(What is being asked) From the records below, transcribe exactly the lines that begin at the line with "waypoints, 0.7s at" and end at the line with "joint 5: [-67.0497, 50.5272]", both included.

*** Opening Records provided ***

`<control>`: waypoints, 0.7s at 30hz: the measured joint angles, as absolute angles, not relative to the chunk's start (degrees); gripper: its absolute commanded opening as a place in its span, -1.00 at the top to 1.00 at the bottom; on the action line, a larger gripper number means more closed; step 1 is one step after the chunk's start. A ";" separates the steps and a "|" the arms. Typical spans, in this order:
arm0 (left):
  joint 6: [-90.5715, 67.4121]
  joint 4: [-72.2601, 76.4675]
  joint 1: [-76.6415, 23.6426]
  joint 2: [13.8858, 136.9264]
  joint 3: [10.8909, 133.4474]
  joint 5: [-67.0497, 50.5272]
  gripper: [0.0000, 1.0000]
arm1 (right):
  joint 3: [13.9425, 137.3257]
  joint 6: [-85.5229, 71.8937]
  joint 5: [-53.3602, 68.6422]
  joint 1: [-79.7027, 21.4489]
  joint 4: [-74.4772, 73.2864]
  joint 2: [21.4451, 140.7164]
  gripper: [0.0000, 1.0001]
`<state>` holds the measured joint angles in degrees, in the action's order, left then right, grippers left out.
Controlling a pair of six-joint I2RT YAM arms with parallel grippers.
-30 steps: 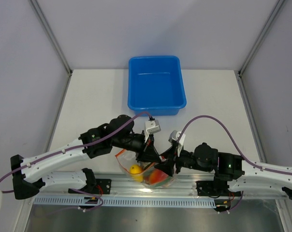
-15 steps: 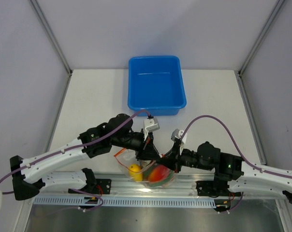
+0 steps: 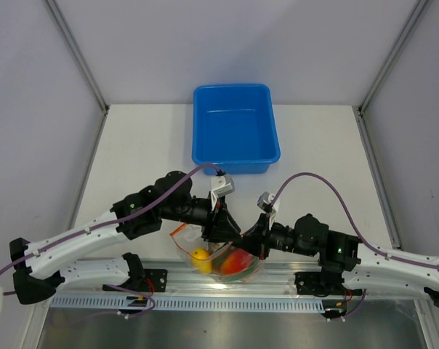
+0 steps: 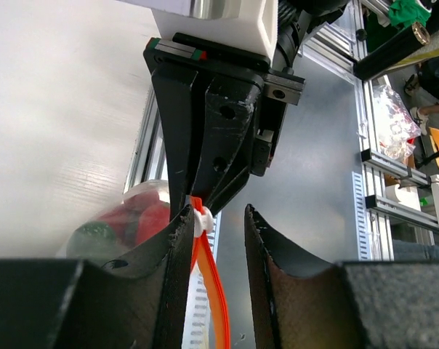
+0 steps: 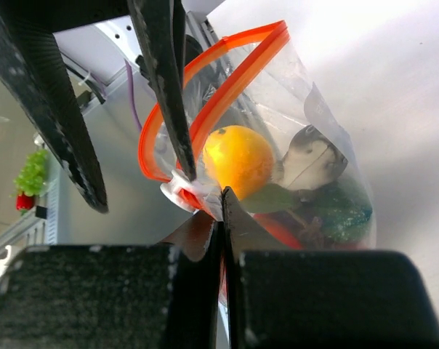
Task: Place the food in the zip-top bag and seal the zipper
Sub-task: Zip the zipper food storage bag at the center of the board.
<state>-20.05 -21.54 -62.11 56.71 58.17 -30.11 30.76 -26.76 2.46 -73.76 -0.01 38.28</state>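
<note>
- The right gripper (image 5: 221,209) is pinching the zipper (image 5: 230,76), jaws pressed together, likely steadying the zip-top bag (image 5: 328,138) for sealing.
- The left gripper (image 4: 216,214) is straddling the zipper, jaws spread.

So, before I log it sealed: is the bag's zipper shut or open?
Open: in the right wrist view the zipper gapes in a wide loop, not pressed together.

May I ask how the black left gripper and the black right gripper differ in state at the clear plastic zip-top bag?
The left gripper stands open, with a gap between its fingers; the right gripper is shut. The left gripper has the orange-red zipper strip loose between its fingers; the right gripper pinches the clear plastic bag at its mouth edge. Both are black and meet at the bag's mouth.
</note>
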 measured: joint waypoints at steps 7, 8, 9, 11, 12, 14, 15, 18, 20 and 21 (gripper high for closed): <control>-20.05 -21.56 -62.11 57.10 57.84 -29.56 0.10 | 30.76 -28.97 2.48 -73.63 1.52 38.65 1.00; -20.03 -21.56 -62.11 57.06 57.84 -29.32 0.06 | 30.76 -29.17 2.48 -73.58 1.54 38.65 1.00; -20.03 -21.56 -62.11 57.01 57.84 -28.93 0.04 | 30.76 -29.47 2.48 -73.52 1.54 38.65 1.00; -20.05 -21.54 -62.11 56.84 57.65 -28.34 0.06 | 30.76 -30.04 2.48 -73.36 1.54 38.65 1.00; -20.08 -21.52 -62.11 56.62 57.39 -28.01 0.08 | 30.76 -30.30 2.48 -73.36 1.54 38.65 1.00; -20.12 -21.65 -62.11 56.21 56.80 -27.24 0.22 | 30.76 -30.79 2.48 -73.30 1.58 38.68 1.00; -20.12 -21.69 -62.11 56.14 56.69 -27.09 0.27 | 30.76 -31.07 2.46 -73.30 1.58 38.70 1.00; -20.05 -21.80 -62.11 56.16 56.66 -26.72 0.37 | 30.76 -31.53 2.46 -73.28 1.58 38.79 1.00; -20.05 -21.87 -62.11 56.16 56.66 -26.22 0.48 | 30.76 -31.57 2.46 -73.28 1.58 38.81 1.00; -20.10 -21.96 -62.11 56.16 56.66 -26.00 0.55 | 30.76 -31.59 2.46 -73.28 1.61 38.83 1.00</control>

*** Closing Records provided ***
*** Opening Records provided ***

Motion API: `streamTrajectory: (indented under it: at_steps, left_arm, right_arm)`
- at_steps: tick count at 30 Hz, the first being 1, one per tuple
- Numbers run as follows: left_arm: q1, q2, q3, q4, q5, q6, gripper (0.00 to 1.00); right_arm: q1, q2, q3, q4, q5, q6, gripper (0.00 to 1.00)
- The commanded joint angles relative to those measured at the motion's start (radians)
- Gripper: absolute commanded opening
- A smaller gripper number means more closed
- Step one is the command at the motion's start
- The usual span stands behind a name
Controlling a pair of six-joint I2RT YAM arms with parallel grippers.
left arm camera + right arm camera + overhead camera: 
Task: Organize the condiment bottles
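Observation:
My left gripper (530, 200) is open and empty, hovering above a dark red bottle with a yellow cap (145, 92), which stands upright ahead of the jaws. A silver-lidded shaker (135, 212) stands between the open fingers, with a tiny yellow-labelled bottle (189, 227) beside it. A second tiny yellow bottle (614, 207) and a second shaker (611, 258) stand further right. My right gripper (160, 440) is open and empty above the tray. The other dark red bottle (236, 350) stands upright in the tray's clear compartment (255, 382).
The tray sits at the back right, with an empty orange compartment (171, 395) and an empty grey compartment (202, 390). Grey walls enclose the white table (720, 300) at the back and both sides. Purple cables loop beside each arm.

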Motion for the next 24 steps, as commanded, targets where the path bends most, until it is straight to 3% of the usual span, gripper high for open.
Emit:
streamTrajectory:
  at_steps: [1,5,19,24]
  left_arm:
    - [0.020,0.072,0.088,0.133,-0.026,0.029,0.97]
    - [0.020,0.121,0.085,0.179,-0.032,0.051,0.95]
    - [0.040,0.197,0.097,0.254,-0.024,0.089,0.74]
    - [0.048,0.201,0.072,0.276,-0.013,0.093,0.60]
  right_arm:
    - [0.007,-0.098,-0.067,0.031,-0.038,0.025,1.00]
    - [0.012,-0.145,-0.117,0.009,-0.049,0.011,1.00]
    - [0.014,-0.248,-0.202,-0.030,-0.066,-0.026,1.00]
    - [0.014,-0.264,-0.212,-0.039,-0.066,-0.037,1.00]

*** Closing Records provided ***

(Answer box)
`<control>`: waypoints, 0.7s at 30hz: the measured joint angles, as absolute angles, not relative to the chunk's start (degrees); gripper: its absolute commanded opening as a place in its span, -1.00 at the top to 1.00 at the bottom; on the action line, a larger gripper number means more closed; step 1 is one step after the chunk's start. A ";" separates the steps and a "|" the arms. Typical spans, in this order:
arm0 (left):
  joint 6: [-90.5715, 67.4121]
  joint 4: [-72.2601, 76.4675]
  joint 1: [-76.6415, 23.6426]
  joint 2: [13.8858, 136.9264]
  joint 3: [10.8909, 133.4474]
  joint 5: [-67.0497, 50.5272]

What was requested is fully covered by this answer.